◆ **Problem to work on**
An exact reproduction of the data below is expected, free of images.

◆ **Data below**
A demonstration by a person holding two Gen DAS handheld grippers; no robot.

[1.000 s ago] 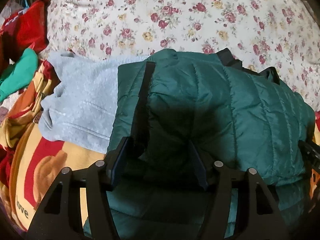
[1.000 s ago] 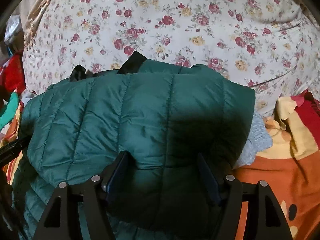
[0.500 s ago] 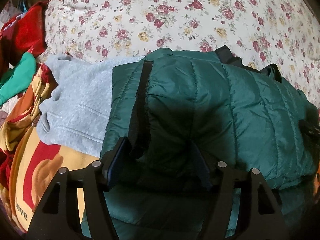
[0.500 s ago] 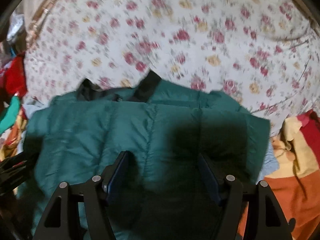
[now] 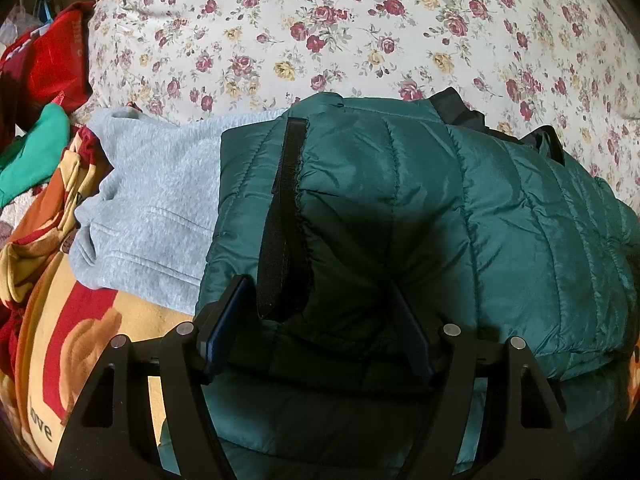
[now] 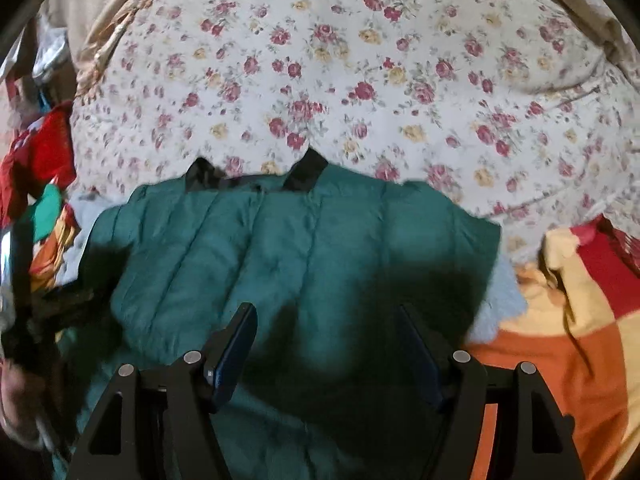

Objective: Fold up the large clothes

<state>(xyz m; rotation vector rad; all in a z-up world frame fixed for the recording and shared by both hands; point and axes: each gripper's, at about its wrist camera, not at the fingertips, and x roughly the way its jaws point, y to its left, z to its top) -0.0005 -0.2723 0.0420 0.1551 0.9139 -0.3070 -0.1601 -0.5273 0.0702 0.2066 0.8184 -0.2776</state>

◆ **Output below**
A demonstration by a person holding two Gen DAS handheld grippers; no robot.

[1.000 s ago] 
[1.000 s ago] 
[0.500 s ago] 
[0.500 s ago] 
[now] 
[now] 

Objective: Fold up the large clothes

<state>(xyz m; rotation vector rad; all in a z-up world frame fixed for the recording and shared by both hands; point and axes: each gripper's, at about its wrist camera, not at the fingertips, and x roughly the way its jaws point, y to its left, z to its top) -0.0005 -0.2723 0.0420 0.1551 0.9139 -0.3070 -0.1601 -0.5273 0.0702 0.2066 0.8184 -0.2776</state>

No further output is expected here.